Gee I hate to harp on the coronavirus, but it’s proving to be a tad difficult to avoid.
Sir and I over the years have become quite the hermits, preferring our own home to anything on the outside. Oh we’ll go to the odd restaurant, have a tickle at the casino now and again, and of course go visit Boston Lil from time to time, but on the whole, we’d rather be home.
With the self-imposed “social distancing” going on, and with everything involving the opposite (social closeness?) postponed or canceled, it’s making me feel like I’m sitting outside the principal’s office waiting for the Sword of Damocles to drop onto my head, and to be told in deep and meaningful judgmental tones that I’m on detention for the rest of my life. I’m expecting the virus to leap off an innocent-looking surface in my own house, grab me by the ears and roar “mwaaa-haaa-haaa – gotcha.”
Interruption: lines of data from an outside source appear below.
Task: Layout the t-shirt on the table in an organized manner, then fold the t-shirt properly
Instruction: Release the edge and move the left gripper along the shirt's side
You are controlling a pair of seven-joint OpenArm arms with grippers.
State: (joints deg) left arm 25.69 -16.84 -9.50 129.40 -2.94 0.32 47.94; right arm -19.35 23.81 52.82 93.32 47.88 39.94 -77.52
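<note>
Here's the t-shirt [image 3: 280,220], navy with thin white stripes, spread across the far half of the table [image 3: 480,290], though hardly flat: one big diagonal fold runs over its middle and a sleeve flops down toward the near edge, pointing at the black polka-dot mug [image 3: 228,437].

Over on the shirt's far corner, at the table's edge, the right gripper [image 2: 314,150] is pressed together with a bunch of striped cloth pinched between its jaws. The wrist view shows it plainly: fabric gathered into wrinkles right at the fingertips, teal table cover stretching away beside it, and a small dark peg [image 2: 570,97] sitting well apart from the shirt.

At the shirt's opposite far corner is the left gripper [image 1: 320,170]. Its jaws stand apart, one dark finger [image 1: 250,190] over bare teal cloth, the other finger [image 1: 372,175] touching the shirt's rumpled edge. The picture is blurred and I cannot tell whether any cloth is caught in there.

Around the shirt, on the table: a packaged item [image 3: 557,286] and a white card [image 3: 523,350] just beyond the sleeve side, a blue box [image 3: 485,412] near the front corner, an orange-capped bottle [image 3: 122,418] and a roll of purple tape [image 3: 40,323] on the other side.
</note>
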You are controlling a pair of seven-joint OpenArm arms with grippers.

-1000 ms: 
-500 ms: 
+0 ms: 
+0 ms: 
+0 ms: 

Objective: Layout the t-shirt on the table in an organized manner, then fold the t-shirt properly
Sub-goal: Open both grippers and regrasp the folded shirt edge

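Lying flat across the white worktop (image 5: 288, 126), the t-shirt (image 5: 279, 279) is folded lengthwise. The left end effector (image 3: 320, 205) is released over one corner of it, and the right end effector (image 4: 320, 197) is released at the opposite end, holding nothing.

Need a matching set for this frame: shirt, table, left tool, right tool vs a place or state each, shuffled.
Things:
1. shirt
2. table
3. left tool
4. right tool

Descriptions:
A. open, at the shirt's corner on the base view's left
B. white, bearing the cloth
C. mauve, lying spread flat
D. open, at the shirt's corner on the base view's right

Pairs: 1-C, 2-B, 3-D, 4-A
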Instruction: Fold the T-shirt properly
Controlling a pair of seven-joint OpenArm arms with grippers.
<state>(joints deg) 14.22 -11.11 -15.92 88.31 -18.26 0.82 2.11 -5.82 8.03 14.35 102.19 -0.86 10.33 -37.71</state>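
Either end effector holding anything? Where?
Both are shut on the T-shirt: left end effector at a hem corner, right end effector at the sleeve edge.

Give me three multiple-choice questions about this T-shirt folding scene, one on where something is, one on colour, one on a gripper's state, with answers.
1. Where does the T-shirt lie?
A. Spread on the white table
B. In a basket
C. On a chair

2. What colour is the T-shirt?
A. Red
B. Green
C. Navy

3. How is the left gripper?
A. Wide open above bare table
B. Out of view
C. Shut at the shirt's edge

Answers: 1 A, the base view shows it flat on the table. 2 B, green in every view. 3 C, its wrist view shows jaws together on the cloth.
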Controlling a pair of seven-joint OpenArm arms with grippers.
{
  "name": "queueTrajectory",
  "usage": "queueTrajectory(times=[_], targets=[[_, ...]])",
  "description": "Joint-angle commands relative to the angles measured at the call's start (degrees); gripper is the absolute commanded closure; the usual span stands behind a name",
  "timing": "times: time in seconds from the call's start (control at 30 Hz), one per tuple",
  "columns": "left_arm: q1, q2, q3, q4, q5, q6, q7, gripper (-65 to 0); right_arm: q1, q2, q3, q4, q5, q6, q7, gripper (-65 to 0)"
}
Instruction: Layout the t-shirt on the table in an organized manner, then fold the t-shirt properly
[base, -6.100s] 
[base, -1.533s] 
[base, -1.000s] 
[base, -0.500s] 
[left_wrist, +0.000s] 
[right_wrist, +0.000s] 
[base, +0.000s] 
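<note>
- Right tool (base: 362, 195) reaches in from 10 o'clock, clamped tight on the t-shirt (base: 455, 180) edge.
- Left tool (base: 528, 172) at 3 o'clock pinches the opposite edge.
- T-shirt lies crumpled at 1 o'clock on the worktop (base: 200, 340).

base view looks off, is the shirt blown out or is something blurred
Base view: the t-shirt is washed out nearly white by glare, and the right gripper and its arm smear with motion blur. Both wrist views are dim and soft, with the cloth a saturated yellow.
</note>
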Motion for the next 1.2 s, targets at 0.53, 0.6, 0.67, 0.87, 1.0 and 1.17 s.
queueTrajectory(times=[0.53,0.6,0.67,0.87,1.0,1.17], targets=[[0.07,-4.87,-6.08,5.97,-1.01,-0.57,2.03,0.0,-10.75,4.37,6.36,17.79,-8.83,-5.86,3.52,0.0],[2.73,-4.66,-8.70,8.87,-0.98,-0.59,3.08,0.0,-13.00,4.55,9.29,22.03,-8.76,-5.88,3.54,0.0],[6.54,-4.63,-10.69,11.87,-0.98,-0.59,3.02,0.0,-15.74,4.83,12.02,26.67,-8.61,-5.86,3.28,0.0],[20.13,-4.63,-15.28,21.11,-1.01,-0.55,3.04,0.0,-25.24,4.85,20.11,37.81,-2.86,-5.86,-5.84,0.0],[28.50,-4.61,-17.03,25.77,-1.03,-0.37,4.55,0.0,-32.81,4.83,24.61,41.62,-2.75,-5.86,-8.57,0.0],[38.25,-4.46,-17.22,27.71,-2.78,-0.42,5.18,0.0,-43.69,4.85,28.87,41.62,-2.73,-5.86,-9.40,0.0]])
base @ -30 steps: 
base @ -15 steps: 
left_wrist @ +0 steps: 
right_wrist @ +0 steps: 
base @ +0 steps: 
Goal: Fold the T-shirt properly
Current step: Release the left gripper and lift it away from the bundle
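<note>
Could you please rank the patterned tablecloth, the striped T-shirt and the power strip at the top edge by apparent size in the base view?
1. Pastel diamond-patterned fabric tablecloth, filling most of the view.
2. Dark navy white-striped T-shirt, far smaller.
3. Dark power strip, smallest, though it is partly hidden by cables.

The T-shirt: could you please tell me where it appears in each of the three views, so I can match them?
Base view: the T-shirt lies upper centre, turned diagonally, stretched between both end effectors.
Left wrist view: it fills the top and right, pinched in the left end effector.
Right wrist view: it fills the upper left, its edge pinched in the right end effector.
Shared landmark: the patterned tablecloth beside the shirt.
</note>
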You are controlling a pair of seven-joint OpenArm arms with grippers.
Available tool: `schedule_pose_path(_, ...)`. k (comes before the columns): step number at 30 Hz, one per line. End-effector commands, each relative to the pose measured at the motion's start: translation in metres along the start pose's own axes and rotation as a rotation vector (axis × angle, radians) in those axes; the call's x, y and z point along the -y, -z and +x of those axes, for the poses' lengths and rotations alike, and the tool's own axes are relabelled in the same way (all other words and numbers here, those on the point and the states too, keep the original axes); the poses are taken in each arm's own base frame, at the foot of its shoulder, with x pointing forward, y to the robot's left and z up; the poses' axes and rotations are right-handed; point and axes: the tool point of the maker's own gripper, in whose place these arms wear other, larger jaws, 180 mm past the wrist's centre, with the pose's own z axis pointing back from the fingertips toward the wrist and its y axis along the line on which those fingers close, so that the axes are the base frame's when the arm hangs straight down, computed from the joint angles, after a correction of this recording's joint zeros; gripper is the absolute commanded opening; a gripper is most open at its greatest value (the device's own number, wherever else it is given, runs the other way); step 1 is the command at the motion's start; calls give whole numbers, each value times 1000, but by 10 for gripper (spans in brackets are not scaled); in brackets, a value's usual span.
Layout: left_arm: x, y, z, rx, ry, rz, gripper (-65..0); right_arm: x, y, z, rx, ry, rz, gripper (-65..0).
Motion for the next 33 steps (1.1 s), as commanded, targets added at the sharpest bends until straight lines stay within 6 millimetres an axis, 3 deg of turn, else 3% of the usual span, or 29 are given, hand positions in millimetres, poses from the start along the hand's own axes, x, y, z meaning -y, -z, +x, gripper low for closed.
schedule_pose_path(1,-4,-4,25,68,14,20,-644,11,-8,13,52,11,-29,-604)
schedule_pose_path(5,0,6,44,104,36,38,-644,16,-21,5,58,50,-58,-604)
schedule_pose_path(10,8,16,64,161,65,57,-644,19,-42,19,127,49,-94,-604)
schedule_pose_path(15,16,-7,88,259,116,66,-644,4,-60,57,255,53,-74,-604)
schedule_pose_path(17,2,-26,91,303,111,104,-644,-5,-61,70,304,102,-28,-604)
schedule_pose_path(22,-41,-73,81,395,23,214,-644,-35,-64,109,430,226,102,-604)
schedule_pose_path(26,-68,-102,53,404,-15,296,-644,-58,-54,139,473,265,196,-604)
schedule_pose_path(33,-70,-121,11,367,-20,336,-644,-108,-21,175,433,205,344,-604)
It’s all very odd, and an extremely strange feeling. Sir, whose devotion to his TV is second only to his devotion to me, was reduced to watching toy car racing on the box this weekend for heaven’s sake. No golf, no basketball, no nothin’ in the sporting department. I expect tiddlywink championships and darts tournaments to be delayed next.
Oh, and speaking of delaying things – can I point out just a small grammatical matter which seems so often to be ignored. If you cancel something, it’s off. Forever. Never to be seen again. Sayonara, adios, bye-bye. If you postpone something on the other hand, it’s been put on the back burner to be brought back to life at another time.
Going to the grocery store on Monday, which I felt was a very responsible socially distancing thing to do, was like being in the store the day before Thanksgiving. Why aren’t all these people at work? When you get in line at the checkout, now 6 deep in every slot, it’s just a tiny bit tricky to keep a six-foot barrier of open space between you and the person obviously nefariously hiding the virus beneath her coat behind you.
I’ve washed my hands so thoroughly and so often, I fear I’ve now washed every bit of natural oil out of them and I will end up at the doctor with a very nasty case of lizard-skin. I’ve come in contact with so much Lysol and 60% alcohol I’m becoming positively desiccated, and possibly a tad tipsy at the same time.
Not that I’ve tried to sip on rubbing alcohol, but I figured with vodka and cognac clocking in at 40% alcohol content each, that would seem to be a much nicer way to go. At least you’d go out in a warm and fuzzy blur, even if you’re 20% short.
This won’t last forever, dear reader – I’m pretty confident of that. So enjoy your exile while you can. Take up a hobby. Do some reading. Explore the world through the internet. Sleep in. Take naps.
We’ll be back to normal before you know it. Chin up! Hands washed – it’s all tickety boo.